*Goal of the exercise*
Below are the records; copy exactly the stretch from the line containing "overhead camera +" through the line containing "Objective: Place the", both ends included, and nothing else.

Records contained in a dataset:
▬▬▬

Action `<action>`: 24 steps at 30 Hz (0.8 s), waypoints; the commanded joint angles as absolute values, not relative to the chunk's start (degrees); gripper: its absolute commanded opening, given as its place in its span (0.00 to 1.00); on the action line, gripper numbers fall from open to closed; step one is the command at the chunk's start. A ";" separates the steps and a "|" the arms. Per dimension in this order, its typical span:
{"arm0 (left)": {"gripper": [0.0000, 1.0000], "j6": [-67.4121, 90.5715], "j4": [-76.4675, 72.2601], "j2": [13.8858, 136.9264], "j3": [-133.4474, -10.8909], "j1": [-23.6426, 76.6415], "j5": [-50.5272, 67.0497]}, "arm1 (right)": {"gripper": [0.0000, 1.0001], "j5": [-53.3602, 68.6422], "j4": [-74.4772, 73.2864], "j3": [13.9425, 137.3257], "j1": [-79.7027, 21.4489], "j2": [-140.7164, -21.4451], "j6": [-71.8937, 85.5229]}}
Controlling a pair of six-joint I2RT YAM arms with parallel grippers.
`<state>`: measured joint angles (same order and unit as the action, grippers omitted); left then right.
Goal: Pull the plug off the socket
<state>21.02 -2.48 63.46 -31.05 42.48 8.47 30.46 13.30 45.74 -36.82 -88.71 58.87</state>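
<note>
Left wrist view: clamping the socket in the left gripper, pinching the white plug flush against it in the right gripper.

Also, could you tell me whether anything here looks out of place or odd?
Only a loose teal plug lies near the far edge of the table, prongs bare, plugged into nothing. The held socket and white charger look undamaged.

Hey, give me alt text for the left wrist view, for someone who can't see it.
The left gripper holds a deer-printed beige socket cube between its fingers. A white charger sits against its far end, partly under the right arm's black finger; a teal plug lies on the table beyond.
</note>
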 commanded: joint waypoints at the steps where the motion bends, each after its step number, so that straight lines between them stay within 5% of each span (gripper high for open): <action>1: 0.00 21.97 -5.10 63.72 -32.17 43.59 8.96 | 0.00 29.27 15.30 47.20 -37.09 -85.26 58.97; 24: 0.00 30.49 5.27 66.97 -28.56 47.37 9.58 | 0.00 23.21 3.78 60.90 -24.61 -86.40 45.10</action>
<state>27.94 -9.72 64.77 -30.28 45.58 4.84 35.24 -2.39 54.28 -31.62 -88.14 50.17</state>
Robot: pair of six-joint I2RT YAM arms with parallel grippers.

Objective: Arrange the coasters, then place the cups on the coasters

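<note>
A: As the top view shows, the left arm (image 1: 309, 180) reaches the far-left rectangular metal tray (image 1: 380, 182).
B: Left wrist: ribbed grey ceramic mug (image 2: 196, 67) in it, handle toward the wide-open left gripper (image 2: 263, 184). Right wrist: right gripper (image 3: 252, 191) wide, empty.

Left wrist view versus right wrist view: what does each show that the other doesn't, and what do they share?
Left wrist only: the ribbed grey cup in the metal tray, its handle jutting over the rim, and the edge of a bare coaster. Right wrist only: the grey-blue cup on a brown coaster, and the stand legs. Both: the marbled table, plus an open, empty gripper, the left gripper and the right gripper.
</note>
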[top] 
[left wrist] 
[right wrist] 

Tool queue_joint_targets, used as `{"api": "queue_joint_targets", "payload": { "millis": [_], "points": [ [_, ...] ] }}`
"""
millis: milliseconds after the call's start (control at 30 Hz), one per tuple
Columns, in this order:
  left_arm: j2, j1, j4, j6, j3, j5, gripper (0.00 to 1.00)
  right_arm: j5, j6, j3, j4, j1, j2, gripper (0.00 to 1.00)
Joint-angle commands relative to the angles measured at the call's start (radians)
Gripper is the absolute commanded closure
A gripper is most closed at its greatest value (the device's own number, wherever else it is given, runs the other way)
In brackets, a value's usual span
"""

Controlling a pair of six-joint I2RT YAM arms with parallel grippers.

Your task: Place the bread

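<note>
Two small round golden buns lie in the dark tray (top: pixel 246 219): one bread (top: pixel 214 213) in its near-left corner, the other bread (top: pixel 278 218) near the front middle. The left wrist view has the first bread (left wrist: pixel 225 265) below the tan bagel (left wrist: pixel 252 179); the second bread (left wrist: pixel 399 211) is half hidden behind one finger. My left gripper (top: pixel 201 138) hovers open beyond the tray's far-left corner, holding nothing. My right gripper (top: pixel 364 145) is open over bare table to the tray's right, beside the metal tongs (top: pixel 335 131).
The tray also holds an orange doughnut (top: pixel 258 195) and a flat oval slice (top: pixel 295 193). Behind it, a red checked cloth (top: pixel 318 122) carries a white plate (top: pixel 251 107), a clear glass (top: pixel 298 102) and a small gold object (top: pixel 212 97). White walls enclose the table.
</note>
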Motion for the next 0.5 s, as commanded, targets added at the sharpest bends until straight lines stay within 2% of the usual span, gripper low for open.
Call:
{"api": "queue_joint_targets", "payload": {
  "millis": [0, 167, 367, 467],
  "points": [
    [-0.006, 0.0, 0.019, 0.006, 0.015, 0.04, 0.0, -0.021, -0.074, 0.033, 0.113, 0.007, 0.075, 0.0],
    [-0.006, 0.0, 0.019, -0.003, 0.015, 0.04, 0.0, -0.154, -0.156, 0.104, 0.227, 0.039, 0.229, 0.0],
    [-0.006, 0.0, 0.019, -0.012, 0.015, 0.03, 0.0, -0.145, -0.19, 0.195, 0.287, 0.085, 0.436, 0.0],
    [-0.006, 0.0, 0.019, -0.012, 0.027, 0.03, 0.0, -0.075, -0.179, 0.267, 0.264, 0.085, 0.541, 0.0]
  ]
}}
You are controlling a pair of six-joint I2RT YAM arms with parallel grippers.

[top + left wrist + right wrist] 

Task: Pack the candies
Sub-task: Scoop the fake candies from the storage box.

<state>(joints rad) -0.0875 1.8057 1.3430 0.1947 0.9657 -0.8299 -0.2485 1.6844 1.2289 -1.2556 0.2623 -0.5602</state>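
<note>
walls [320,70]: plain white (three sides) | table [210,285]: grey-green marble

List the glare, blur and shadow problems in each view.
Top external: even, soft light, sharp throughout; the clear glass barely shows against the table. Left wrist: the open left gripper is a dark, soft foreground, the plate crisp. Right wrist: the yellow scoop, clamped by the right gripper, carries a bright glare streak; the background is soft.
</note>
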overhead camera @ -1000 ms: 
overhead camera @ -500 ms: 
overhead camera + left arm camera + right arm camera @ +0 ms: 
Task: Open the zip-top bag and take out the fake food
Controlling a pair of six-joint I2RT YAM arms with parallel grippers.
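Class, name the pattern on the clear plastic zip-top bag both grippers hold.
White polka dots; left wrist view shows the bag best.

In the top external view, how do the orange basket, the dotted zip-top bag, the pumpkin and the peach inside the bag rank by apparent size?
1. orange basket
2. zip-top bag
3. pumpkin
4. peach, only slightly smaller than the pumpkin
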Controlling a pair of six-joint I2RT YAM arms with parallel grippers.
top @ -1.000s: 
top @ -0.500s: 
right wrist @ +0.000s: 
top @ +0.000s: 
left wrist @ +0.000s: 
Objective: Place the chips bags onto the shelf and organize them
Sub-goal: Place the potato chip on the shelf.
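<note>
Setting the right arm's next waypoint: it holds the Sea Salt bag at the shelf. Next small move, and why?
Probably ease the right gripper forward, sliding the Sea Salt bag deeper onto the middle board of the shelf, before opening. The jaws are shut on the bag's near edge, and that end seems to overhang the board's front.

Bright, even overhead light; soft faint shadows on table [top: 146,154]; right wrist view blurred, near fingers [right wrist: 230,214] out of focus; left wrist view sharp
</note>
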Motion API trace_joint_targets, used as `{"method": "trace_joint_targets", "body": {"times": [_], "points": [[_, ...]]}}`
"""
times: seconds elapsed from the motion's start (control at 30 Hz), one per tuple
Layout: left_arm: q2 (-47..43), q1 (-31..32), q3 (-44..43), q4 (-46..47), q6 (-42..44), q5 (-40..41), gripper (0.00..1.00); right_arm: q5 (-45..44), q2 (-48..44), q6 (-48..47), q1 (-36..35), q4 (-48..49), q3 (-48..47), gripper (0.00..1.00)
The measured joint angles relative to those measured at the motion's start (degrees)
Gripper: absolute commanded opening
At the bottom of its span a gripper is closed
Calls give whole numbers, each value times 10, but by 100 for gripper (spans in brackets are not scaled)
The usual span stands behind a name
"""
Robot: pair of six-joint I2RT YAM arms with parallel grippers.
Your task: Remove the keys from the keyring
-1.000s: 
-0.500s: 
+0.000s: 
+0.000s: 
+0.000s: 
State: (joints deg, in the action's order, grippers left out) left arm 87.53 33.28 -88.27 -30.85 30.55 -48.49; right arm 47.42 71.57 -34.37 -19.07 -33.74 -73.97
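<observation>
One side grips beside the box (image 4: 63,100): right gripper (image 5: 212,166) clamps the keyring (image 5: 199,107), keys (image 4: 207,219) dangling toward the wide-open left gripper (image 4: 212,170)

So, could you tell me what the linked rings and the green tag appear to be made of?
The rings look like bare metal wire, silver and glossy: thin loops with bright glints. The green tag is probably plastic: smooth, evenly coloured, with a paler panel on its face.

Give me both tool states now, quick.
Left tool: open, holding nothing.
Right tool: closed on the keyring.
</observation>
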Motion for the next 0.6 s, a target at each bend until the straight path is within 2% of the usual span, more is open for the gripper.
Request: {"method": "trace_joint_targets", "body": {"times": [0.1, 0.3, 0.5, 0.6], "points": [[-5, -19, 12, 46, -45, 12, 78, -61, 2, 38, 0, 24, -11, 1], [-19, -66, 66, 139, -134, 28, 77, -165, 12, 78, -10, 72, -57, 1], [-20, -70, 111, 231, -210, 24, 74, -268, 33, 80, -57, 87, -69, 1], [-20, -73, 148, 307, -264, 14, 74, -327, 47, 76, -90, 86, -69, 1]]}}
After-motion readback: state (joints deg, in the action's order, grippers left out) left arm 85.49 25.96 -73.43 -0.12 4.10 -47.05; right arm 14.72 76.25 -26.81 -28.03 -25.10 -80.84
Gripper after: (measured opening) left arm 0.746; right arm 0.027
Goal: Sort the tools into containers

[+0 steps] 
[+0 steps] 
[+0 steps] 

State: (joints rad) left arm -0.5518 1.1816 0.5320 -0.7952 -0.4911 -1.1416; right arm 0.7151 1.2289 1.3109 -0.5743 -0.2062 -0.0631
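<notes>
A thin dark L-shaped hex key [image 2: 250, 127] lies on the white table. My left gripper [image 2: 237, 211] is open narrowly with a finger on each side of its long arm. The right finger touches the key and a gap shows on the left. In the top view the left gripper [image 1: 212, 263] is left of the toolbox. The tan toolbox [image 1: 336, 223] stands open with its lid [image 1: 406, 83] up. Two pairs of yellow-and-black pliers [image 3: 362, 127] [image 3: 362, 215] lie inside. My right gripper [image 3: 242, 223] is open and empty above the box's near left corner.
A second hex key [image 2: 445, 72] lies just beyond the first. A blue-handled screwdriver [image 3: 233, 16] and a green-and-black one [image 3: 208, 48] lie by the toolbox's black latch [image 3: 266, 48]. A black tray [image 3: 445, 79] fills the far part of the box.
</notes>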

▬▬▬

*Response area*
overhead camera + left arm camera + right arm camera @ +0 ms: 
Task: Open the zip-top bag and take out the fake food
Controlling a pair of six-joint I2RT YAM arms with parallel grippers.
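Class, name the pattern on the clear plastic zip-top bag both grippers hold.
White polka dots; left wrist view shows the bag best.

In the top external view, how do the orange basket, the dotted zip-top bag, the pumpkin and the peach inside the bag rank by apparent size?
1. orange basket
2. zip-top bag
3. pumpkin
4. peach, only slightly smaller than the pumpkin
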Controlling a pair of six-joint I2RT YAM arms with parallel grippers.
top @ -1.000s: 
top @ -0.500s: 
right wrist @ +0.000s: 
top @ +0.000s: 
left wrist @ +0.000s: 
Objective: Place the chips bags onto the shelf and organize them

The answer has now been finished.